First, I had better introduce myself:  Ruth Kowslowski. I’m in my early thirties and I live  somewhere near Bassenthwaite Lake in the Lake District. Before I trained to become a taxidermist, I was a care assistant in a hospital in Glasgow; I now have a workshop in the converted hayloft of a barn on a farm nearby.

I am in fact a fictional character: you can find out much more about me if you read The Embalmer’s Book of Recipes, the new novel by Ann Lingard.

Indepenpress, ISBN 9781906710170

My story, and the stories of my friends Lisa (a mathematician, who is also an achondroplasic) and Madeleine (whose hayloft I rent) — and of the men in our lives — are all in the novel. And some of my blogs are in the novel, too, because there’s information in them that’s important to our stories — I’ll include bits of them in this blog from time to time.

Here, though, over the coming weeks I’ll blog about why I made such a major change in my career (one of the novel’s readers asked Ann, “Why would a nurse want to work with dead animals?”!) and tell you something about the art and science of taxidermy. I’ve always been interested in how — and why — we preserve the past. Not just material things, and organic things, but also memories, images and so on, so that’s something else I’d like to chat about. And I might talk a bit about Lisa; and the SciArt conference we both went to; and gannet skulls. And glass eyes! (The eye on the cover of the The Embalmer’s Book of Recipes is made of ivory, glass and bone, and is in St Petersburg, in Peter the Great’s collection. It was photographed by Rosamond Wolff Purcell, who also photographed Frederik Ruysch’s embalmed babies  — part of their story is in the novel, and I might find it hard to talk about it again here. We’ll see …)

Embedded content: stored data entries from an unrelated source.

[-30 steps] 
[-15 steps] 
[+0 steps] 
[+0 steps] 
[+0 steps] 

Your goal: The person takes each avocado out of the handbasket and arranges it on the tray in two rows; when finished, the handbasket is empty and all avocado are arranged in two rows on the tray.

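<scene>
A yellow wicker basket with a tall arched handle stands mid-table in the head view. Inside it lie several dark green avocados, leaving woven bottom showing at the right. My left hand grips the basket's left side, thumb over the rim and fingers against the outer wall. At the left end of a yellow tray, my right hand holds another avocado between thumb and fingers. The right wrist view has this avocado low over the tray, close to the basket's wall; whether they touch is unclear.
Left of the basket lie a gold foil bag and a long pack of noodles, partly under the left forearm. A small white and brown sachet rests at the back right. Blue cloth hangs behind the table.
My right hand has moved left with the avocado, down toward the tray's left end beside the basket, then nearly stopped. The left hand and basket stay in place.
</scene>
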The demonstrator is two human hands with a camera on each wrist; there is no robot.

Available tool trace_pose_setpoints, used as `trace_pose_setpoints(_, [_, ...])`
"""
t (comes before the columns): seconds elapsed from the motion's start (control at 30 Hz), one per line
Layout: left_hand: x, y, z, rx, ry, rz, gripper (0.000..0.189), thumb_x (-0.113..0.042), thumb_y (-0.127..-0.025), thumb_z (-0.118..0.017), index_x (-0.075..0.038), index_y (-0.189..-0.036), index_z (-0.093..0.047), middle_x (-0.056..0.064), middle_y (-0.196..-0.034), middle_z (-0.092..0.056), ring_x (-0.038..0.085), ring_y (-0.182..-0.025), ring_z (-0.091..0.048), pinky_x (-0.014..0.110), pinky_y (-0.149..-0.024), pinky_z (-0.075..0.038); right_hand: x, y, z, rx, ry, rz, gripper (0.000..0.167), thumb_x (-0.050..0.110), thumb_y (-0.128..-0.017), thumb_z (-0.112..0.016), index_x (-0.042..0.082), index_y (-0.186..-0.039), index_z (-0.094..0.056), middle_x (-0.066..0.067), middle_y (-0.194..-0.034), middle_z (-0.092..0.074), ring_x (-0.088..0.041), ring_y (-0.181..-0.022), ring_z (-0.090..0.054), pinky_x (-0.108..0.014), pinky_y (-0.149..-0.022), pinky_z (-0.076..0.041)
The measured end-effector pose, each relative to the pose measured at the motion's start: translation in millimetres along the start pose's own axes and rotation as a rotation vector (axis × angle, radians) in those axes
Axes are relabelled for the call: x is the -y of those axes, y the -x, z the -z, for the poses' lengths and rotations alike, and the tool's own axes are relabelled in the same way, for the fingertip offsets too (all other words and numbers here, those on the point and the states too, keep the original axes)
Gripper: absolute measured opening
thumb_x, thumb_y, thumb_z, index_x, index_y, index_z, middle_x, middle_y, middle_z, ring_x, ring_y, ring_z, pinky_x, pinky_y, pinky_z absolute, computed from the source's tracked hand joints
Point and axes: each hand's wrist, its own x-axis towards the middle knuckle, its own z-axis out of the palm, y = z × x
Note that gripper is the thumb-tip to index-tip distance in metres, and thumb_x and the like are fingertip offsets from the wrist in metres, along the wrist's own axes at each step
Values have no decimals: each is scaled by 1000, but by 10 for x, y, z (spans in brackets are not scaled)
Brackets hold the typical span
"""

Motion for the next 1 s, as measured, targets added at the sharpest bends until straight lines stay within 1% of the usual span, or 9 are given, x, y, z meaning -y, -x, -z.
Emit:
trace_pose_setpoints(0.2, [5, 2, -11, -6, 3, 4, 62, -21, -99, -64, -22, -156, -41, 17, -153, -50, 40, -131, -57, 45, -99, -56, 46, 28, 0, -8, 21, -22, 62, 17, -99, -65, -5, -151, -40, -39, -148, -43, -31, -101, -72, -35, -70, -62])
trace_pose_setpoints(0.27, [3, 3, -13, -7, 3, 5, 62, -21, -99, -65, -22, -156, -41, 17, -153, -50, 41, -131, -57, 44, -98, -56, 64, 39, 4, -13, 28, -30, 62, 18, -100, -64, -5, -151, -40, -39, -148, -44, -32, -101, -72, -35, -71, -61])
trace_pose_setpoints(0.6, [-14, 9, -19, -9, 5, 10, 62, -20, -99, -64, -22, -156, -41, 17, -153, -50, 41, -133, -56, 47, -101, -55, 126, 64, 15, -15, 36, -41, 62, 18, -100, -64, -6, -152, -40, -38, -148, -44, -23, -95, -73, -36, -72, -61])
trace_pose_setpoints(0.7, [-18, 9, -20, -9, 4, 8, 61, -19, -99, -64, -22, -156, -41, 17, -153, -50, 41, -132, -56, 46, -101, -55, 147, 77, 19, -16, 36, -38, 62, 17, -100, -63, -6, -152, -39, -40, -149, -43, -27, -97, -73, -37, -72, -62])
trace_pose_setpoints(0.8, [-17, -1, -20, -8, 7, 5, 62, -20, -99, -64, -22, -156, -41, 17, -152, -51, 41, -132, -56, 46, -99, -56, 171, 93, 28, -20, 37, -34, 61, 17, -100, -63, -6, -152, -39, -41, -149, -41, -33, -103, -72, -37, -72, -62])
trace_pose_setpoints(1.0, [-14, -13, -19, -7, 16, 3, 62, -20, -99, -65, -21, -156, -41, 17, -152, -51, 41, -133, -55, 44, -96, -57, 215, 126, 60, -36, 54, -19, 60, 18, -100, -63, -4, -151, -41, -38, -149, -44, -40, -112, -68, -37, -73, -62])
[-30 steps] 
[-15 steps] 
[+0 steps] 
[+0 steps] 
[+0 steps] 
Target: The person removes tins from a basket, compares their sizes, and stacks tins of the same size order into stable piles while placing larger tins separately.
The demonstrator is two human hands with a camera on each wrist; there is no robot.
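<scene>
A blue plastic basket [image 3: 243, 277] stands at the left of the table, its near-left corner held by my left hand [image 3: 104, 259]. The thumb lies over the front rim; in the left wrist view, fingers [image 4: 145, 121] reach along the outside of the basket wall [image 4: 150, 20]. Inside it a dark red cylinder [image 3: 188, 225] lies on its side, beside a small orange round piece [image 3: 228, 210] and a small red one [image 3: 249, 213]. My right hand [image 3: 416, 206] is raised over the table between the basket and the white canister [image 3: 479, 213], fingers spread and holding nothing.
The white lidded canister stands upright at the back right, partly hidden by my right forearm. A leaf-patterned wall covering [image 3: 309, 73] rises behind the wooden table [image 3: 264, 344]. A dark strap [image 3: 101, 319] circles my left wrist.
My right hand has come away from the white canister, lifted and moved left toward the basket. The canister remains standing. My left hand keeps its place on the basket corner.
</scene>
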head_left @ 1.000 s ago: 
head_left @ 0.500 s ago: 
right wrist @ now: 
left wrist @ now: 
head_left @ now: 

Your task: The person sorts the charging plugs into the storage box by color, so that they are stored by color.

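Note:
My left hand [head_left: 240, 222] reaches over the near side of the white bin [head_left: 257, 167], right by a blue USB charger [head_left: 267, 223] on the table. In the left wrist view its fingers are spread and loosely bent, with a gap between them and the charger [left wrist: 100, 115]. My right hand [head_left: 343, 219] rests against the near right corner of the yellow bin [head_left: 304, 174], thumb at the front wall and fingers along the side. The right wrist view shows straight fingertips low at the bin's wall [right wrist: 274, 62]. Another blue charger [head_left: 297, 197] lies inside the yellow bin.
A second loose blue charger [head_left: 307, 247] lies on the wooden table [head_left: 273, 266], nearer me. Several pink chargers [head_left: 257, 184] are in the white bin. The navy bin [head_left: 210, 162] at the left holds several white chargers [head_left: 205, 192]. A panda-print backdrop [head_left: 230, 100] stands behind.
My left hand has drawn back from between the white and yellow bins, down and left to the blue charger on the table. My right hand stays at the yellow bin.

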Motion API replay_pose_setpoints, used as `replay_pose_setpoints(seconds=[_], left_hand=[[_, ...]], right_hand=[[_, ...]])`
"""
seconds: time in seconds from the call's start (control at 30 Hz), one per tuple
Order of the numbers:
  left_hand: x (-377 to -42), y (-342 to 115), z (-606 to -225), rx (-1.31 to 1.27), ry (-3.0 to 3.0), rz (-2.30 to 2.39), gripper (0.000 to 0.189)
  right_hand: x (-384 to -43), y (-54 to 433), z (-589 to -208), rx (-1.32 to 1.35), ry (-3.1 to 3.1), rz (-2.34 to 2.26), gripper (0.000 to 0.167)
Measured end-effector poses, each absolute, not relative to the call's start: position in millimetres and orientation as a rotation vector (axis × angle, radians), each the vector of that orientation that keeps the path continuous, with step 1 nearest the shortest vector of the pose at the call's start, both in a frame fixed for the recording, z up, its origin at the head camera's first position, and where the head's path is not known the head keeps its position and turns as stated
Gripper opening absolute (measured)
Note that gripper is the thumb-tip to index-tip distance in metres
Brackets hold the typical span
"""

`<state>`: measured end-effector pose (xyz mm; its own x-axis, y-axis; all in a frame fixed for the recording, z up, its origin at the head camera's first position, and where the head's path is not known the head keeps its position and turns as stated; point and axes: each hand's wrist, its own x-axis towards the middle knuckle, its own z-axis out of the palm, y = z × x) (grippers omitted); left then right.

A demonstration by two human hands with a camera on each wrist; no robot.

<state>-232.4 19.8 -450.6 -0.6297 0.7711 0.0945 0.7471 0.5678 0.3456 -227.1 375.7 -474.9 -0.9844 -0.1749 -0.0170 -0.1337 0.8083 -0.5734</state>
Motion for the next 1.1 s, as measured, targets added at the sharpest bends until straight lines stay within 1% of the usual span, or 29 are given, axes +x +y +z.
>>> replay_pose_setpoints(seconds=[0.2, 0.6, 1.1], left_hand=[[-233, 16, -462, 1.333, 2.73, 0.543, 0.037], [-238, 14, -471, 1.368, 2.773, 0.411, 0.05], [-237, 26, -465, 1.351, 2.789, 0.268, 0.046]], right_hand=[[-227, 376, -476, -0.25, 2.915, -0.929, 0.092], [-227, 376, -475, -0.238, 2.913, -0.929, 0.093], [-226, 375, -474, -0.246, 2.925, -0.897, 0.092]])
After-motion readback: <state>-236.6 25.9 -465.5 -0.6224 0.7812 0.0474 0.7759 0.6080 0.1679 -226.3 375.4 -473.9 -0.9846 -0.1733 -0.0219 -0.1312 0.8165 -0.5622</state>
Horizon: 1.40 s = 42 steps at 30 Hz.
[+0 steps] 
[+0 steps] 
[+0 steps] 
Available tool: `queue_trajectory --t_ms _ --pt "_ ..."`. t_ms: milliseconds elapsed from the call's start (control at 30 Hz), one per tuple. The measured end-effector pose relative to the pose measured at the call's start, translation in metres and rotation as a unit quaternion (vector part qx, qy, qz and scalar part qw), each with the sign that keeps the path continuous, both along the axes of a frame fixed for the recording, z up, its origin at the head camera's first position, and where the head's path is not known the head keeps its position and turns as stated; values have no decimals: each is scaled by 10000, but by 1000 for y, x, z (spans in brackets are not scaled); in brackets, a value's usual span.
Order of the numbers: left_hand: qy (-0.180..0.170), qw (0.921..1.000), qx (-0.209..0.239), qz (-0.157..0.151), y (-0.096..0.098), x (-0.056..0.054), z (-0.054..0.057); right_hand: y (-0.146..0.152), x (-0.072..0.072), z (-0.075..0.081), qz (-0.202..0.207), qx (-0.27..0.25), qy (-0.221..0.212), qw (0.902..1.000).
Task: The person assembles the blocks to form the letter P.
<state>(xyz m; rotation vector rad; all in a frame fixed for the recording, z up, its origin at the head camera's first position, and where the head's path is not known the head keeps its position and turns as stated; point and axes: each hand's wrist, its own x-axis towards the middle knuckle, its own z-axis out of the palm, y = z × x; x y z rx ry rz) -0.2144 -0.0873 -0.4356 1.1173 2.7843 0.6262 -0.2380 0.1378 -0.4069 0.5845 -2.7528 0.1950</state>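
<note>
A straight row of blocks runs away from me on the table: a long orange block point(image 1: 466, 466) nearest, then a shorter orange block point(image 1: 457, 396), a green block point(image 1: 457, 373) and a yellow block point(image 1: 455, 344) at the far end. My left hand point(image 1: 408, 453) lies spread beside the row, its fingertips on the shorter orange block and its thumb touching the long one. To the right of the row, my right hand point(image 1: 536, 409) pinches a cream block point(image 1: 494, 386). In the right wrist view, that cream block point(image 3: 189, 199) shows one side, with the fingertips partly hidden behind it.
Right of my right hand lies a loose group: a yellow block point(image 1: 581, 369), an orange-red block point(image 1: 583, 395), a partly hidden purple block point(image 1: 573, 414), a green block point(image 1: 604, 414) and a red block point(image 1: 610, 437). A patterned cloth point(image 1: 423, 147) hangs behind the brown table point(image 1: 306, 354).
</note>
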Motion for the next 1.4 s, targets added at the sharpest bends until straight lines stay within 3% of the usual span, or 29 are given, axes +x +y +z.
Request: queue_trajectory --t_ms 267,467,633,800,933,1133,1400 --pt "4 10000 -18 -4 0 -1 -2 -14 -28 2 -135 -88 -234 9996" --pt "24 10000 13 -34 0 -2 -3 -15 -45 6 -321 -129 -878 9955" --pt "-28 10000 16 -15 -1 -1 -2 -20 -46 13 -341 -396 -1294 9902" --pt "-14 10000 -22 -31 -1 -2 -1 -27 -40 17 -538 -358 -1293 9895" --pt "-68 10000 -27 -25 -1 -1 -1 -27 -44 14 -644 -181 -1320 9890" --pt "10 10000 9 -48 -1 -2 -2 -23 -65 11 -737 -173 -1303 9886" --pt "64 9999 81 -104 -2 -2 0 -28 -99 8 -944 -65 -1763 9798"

You might like to see where I live too, in the North-West corner of the Lake District and very close to the Solway Firth – it’s a beautiful place, always changing with the light, the weather, the seasons.

Sun and snow over the Solway Firth

But we’ve had our share of horrors too – the major foot-and-mouth epidemic in 2001, the horrific floods here last November (Madeleine’s farm is fairly high up, luckily, but even so the overflowing becks spread rocks and branches and uprooted gorse over parts of her fields.  My workshop roof leaked, water poured in and soaked the short-eared owl specimen – the one that a wagon hit on the coast road, that the wagon-driver gave to Stefan, who gave it to me. But Madeleine and I got off lightly …)

So, I’m looking forward to blogging here  (especially because this blog, unlike the blog posts in the novel, will just be a self-indulgence — not like the ones in the novel, which were to help me sort out my own story, and Madeleine’s, in my mind …).